Entire passages of On Christian Doctrine read like Marxist new historical literary theory if you simply replace the phrase “Scripture” with “literary text” and “God” with “social energy.” Augustine even points out that understanding pagan history and art is often key to understanding Scripture. According to Augustine, the failure to preserve and transmit ancient Mesopotamian culture often leads to a failure to understand even literal interpretations of the Bible, let alone the more important figurative meanings.
This, of course, is precisely the kind of historical cultural studies that often rile more conservative literary critics who want to appreciate the text on its own and who shun interpretations that ask how a text appropriates or subverts a dominant culture.

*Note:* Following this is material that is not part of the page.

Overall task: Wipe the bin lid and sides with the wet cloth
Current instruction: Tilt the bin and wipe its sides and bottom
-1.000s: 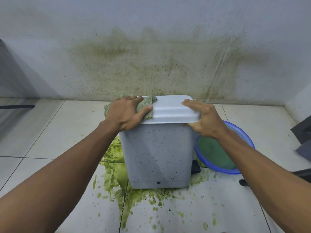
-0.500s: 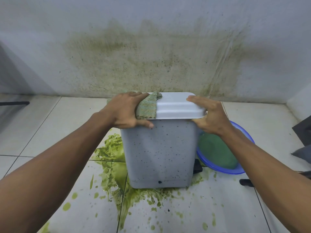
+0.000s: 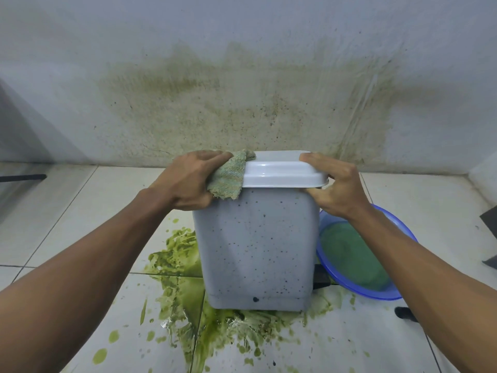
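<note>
Gripping the cloth (image 3: pixel 228 179), L hand (image 3: pixel 188 181) presses it over the lid's (image 3: pixel 282 170) L front corner, fingers curled on top. The cloth's lower edge hangs onto the top of the bin (image 3: pixel 255 246). R hand (image 3: pixel 336 189) clamps the lid's R corner, fingers on top, thumb under the rim, prob. steadying.

Bin stands upright on the floor (image 3: pixel 67 211), long axis vertical, near the stained wall (image 3: pixel 242 76). From the cloth, the lid runs R toward the R hand. The front side, dotted w/ dark specks, drops straight down below it. L hand is nearer to both, so the next stroke likely goes R along the rim or down the front.

Plastic looks smooth, so a wet cloth should slide. Room is tight low down: 1 blue basin (image 3: pixel 363 293) just beside the bin's R side, green spill (image 3: pixel 183 286) touching its base on the L and front. A low wipe could pick that up.
</note>
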Tool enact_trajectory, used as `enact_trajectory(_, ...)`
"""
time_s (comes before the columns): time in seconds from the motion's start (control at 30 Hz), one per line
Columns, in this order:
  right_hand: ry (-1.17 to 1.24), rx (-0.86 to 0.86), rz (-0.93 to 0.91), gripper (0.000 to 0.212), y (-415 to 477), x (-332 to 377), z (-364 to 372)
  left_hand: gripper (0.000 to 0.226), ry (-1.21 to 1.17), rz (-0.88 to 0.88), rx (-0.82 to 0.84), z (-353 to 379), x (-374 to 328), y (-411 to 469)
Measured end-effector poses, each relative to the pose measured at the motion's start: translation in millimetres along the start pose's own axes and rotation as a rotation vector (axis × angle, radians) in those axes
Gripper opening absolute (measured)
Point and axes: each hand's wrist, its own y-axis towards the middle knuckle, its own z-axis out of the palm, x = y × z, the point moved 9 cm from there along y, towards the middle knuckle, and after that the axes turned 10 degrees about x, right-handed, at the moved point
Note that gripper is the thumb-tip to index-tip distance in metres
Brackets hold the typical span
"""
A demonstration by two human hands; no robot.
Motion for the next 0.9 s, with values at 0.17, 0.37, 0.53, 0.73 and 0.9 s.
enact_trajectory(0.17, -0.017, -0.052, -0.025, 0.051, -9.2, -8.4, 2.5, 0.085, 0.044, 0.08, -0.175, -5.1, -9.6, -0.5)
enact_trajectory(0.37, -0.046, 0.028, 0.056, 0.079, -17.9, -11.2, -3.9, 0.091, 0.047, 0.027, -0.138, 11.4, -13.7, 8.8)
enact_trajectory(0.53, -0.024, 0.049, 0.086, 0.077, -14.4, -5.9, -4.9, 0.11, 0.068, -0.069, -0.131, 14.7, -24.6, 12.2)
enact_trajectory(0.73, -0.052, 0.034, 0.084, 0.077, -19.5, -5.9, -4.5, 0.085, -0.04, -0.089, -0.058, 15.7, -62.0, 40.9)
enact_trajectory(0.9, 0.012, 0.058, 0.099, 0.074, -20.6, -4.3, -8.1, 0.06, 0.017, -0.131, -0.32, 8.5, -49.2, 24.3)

Yet Benedict himself argues for the value of this method in understanding the story of Genesis. When describing the origins of Genesis 1, Benedict writes:
This faith [Judaism] now had to find its own contours, and it had to do so precisely vis-a-vis the seemingly victorious religion of Babylon . . . . It had to find its contours vis-a-vis the great Babylonian creation account of Enuma Elish, which depicted the origin of the world in its own fashion . . . . Hence this [Hebrew] creation account may be seen as the decisive “enlightenment” of history and as a breakthrough out of the fears that had oppressed humankind (In the Beginning 12-14).

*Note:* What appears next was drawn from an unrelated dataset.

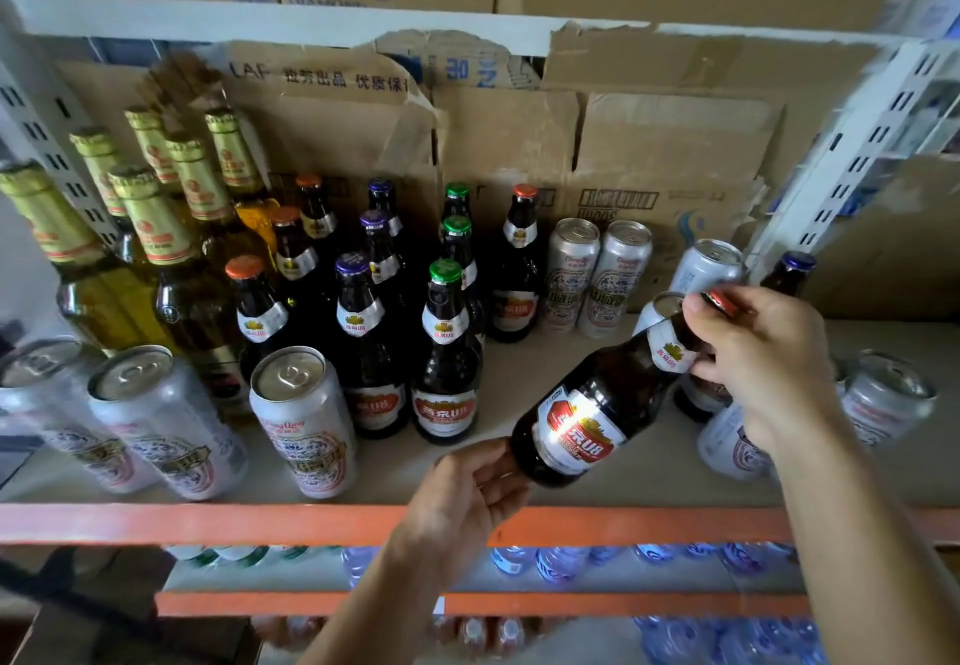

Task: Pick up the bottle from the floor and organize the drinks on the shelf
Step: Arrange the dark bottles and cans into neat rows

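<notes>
The dark brown glass bottle with the red label [602, 407] is held tilted above the beige shelf board [597, 482], neck up-right pinched by the right hand [758, 368], base down-left gripped by the left hand [467, 493], beside the green-capped bottle [445, 352].

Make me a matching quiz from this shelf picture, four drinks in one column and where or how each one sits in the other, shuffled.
Column one:
1. Brown glass bottle with red cap
2. Brown bottle with green cap, front one
3. Clear bottles with gold foil necks
4. Blue-capped water bottles

Column two:
A. Standing at the shelf's left end
B. On the shelf below
C. Tilted, held between left hand and right hand
D. Upright, middle of the shelf

Pairs: 1-C, 2-D, 3-A, 4-B
</notes>
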Demonstrator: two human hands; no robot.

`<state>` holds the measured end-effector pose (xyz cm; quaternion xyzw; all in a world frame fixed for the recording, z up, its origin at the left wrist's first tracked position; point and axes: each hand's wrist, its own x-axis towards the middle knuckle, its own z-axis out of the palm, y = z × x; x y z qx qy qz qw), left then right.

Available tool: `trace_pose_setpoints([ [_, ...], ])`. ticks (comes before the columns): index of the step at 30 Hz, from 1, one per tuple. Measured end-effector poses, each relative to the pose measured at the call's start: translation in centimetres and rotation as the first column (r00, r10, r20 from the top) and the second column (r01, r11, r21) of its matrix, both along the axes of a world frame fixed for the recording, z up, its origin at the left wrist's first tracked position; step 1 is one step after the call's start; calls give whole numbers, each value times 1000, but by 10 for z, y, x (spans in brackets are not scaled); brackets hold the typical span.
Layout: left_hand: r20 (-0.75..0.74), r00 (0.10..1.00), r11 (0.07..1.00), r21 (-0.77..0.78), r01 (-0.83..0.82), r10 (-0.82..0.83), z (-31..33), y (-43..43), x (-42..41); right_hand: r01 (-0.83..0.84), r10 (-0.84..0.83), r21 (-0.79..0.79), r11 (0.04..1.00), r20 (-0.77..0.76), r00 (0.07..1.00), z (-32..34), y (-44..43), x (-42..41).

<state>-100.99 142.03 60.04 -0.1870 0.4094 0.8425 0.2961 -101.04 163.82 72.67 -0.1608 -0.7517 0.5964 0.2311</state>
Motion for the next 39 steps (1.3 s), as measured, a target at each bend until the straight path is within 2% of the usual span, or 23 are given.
trace_pose_setpoints([
  [5, 15, 998, 998, 20, -67, 67, 0, -14, 1, -54, 56, -71, 996, 27, 998, -4, -6, -15],
  [10, 49, 992, 993, 26, -116, 114, -1, -14, 1, -102, 103, -28, 994, 18, 995, -8, -16, -32],
  [27, 32, 989, 986, 78, -147, 145, -5, 25, -25, -111, 129, 231, 967, -65, 990, 2, -25, -99],
  [33, 46, 964, 959, 94, -267, 264, -6, 47, -43, -127, 174, 366, 922, -99, 980, 2, -29, -116],
  [39, 46, 927, 927, 32, -373, 371, -1, 67, -58, -162, 235, 476, 864, -96, 967, 2, -39, -129],
])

As Benedict observes, we understand Genesis more fully when we incorporate modern literary scholarship that reads the text as a subversion of the Babylonian status quo.

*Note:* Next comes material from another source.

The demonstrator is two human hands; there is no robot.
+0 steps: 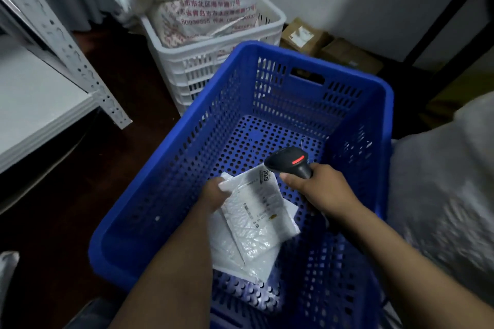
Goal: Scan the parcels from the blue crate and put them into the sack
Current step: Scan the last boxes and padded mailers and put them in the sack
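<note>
A blue perforated crate fills the middle of the view. Inside it, my left hand grips the upper left corner of a white bubble-mailer parcel with a printed label facing up. More white packaging lies under it. My right hand holds a black barcode scanner by its handle, its head with a red light just above the parcel's top edge. A grey-white sack bulges at the right, beside the crate.
A white slatted crate behind the blue one holds a printed woven sack. Brown cardboard boxes lie against the back wall. A white metal shelf stands at the left. The floor is dark.
</note>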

The Marxist and Augustinian readers frequently overlap (although they disagree on Divine inspiration). One might even say that the Marxist believes his reading follows a perverted rule of charity, yielding interpretations that ought to serve the greater good. Of course, real Marxism fails because the actual world ultimately does not operate in the way that Marx fantasizes. But this is precisely why Marx is so useful in the literary setting. Marxism first assumes that the world is manmade, and then concludes how the world will operate based on this assumption.
In a completely manmade world, all people will strive to acquire or maintain power. This works in a literary text, which does present the reader with a truly manmade world (since it is a world generated in the mind of an author influenced by his social context). Not surprisingly, then, literature often follows Marx’s predictions. While a work of literary genius might point us toward a higher good, the fact is that almost all literature is centered on conflict, and that conflict can almost always be rendered in terms of political power.
What would Hamlet be without the dispute over the Danish crown? What would the Anglo-Saxons have sung about if their warriors didn’t jostle for the best ring-gifts in the mead hall? What would our love poetry sound like if Petrarch never bowed before Laura? And how would we understand Christ the King if ancient Jewish scribes weren’t so fixated on generations of dynastic disputes, subsequent foreign occupations, and, on occasion, revolution?


Peter Freeman is an assistant professor of Renaissance English Literature at a liberal arts college in the United States.